▸ **INSTRUCTIONS FOR THE TASK**
All that is wanted is the exact text of the lines below from the one with "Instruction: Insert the" through the one with "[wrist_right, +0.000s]", inclusive, minus any pictures.

::: STORED DATA

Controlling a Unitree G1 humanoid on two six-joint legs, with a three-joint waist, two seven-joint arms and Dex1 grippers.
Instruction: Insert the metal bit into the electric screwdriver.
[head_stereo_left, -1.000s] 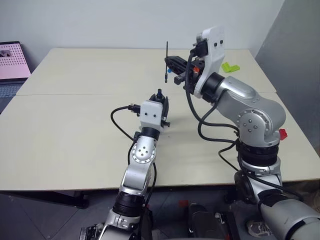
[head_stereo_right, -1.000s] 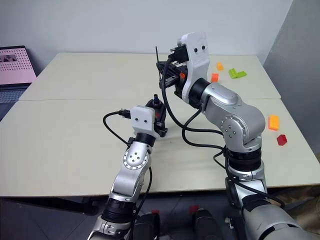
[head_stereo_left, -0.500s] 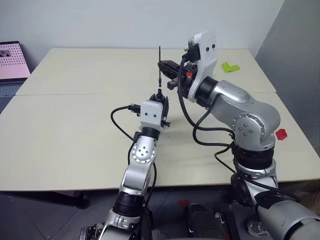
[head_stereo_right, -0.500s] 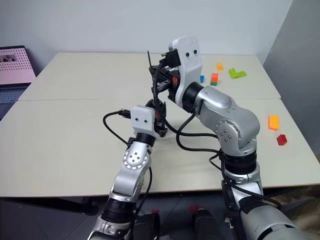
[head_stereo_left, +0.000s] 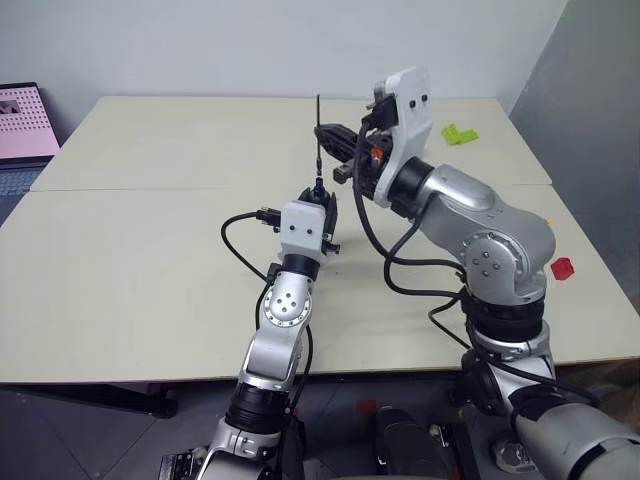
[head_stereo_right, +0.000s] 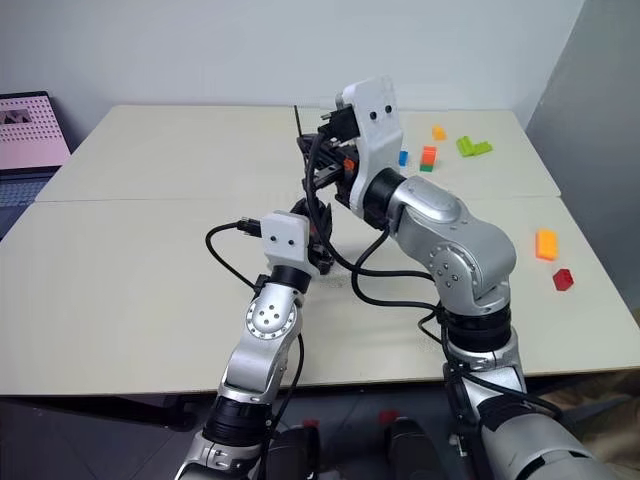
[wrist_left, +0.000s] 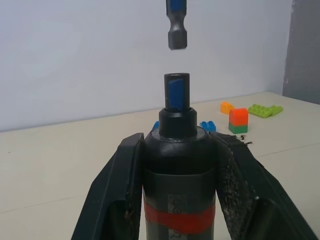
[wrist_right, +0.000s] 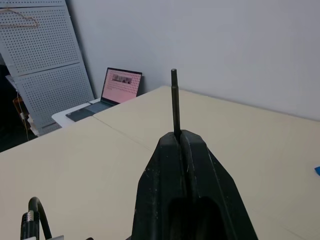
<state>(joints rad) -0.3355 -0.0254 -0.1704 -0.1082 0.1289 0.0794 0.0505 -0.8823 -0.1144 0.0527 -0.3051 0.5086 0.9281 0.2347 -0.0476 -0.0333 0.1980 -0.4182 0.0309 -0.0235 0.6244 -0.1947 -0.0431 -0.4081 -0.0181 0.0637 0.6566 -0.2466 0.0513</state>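
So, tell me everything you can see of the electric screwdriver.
The electric screwdriver is a black, pen-shaped cylinder with a red band, narrowing to a collar whose socket shows blue. It stands upright, clamped between the left tool's black fingers, above the table. The metal bit, held upright by the right tool, hangs just above the socket, not yet inserted.

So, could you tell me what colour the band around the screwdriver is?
Red, clearest in the left wrist view on the electric screwdriver.

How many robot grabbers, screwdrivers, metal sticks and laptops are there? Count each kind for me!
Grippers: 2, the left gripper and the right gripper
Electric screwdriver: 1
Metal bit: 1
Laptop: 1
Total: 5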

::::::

▸ **THE ANSWER**
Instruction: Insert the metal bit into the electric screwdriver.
[head_stereo_left, -1.000s] 
[head_stereo_right, -1.000s] 
[head_stereo_left, -0.500s] 
[head_stereo_right, -0.500s] 
[head_stereo_left, +0.000s] 
[head_stereo_right, +0.000s] 
[wrist_left, +0.000s] 
[wrist_right, +0.000s] 

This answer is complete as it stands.